EXERCISE DESCRIPTION: Using the records below, report how many lines include "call", and give no more than the number.
(INPUT MATERIAL)
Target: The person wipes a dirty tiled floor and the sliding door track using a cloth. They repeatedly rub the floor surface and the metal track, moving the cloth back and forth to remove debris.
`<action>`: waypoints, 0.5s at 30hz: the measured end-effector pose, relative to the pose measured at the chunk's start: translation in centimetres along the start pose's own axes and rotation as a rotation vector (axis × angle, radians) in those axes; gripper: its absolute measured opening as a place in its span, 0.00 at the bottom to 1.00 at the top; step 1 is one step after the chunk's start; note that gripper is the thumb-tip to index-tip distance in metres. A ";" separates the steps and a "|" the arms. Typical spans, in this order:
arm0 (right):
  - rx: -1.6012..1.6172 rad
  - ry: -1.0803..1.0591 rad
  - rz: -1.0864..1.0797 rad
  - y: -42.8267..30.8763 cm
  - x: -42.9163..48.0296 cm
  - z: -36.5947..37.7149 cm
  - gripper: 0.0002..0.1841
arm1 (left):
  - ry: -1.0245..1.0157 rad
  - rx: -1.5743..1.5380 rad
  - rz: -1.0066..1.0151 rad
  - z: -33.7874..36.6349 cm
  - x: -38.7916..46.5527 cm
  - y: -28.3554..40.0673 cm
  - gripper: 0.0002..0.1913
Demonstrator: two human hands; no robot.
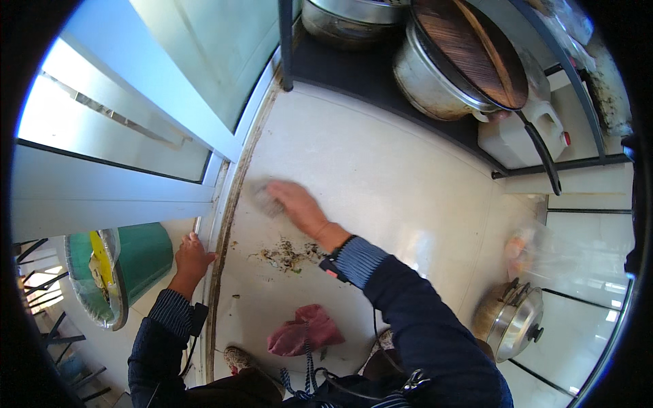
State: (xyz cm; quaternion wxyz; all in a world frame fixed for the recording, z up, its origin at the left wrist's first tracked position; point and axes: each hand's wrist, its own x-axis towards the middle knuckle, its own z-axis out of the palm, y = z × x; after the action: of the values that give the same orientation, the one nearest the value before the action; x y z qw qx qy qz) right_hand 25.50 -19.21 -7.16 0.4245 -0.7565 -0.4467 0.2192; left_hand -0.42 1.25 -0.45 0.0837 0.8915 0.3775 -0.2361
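Note:
My right hand point(302, 210) holds a blurred grey rag or scrubbing pad point(267, 198) against the pale floor point(367, 188), close to the sliding door's track. Just below that hand lies a patch of dark, crumbly dirt point(288, 255) with a few green bits. My left hand point(192, 261) is propped at the metal door sill point(210, 265), thumb spread from the fingers, with nothing in it. A crumpled dark pink cloth point(305, 331) rests on the floor between my feet.
Left of the sill stands a green bin point(145, 260) with a plastic liner and yellow waste. A black metal rack point(347, 76) holds a lidded pot point(433, 76), a pan handle point(542, 153) jutting out and a plastic jug point(525, 130). A steel pot point(515, 321) sits at right.

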 end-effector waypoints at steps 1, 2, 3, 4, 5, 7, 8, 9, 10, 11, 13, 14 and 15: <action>0.256 0.019 0.170 0.9 -0.1 -1.3 0.20 | 0.016 0.001 0.019 0.0 -0.1 0.0 0.36; -0.352 0.246 -0.073 2.6 -0.5 -3.8 0.22 | 0.018 0.000 0.020 0.1 -0.1 -0.1 0.36; -0.284 0.351 0.025 5.1 -0.8 -7.4 0.23 | 0.018 -0.003 0.016 0.2 -0.2 -0.1 0.36; -0.334 0.495 0.145 7.5 -1.6 -11.2 0.24 | 0.026 0.000 0.020 0.2 -0.2 -0.1 0.35; -0.456 0.594 0.385 10.2 -2.0 -14.9 0.24 | 0.023 -0.003 0.029 0.1 -0.2 0.0 0.35; 0.628 1.066 0.249 14.8 -3.1 -20.4 0.25 | 0.010 -0.010 0.009 -0.2 -0.3 0.1 0.35; 0.010 0.976 0.442 16.4 -3.4 -21.7 0.26 | -0.010 0.006 -0.001 -0.3 -0.2 0.3 0.36; -0.641 0.886 0.750 17.5 -3.2 -22.3 0.27 | -0.031 0.010 -0.006 -0.5 -0.3 0.4 0.36; -0.718 0.796 0.607 18.2 -2.3 -21.6 0.28 | -0.044 0.011 -0.012 -0.6 -0.2 0.5 0.36; -0.825 0.737 0.536 18.4 -0.6 -20.2 0.28 | -0.046 0.010 -0.020 -0.8 -0.2 0.6 0.36; -0.865 0.661 0.373 17.5 4.3 -16.2 0.30 | -0.058 0.018 -0.022 -0.9 -0.2 0.6 0.36; -0.894 0.626 0.272 16.4 6.9 -14.0 0.30 | -0.059 0.015 -0.023 -0.9 -0.2 0.7 0.36; -0.844 0.651 0.180 15.0 9.4 -11.5 0.30 | -0.060 0.009 -0.022 -0.8 -0.2 0.6 0.36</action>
State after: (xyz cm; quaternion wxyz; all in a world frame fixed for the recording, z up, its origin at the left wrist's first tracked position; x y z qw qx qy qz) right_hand 45.77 -19.87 -13.06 0.1797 -0.9254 -0.2748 -0.1894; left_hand 0.20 0.93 0.31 0.0884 0.8802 0.3837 -0.2651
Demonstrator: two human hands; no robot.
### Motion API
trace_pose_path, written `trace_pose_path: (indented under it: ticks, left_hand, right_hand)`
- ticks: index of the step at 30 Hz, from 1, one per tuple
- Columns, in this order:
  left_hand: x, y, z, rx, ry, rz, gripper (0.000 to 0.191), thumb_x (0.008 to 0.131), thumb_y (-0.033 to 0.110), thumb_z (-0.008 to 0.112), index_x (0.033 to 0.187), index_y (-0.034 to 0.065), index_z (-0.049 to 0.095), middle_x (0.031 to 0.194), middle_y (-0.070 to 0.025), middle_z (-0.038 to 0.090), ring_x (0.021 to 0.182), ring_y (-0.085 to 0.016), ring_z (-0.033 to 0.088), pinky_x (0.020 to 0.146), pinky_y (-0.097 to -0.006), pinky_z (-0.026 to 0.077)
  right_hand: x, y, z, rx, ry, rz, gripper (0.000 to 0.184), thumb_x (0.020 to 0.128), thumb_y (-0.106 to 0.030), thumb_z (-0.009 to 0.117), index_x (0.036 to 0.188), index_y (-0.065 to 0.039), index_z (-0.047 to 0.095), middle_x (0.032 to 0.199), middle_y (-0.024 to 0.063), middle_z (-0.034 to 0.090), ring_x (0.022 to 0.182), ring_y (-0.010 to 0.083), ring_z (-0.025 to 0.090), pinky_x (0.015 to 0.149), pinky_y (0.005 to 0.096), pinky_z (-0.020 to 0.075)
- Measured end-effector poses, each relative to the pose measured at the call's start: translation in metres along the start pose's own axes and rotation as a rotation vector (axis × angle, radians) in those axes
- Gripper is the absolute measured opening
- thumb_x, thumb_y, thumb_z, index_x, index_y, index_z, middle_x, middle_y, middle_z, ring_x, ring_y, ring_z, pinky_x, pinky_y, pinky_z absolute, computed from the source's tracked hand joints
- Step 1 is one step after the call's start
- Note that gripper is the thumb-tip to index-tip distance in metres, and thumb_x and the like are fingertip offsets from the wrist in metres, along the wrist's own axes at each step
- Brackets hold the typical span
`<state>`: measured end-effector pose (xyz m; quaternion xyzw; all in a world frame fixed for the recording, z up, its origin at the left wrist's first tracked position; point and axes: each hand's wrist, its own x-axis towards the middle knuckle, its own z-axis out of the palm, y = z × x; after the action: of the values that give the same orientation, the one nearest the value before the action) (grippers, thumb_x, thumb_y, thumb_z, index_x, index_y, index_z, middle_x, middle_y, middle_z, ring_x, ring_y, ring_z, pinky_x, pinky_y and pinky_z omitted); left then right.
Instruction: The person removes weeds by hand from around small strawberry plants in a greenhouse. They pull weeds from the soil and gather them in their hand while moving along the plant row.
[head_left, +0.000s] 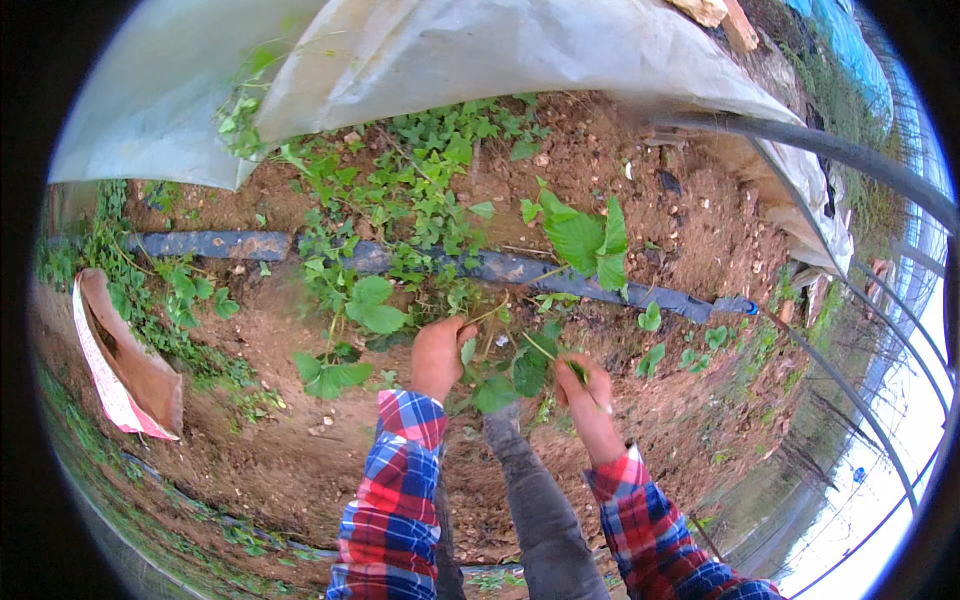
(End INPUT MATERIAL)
RESULT OF THIS TASK: 2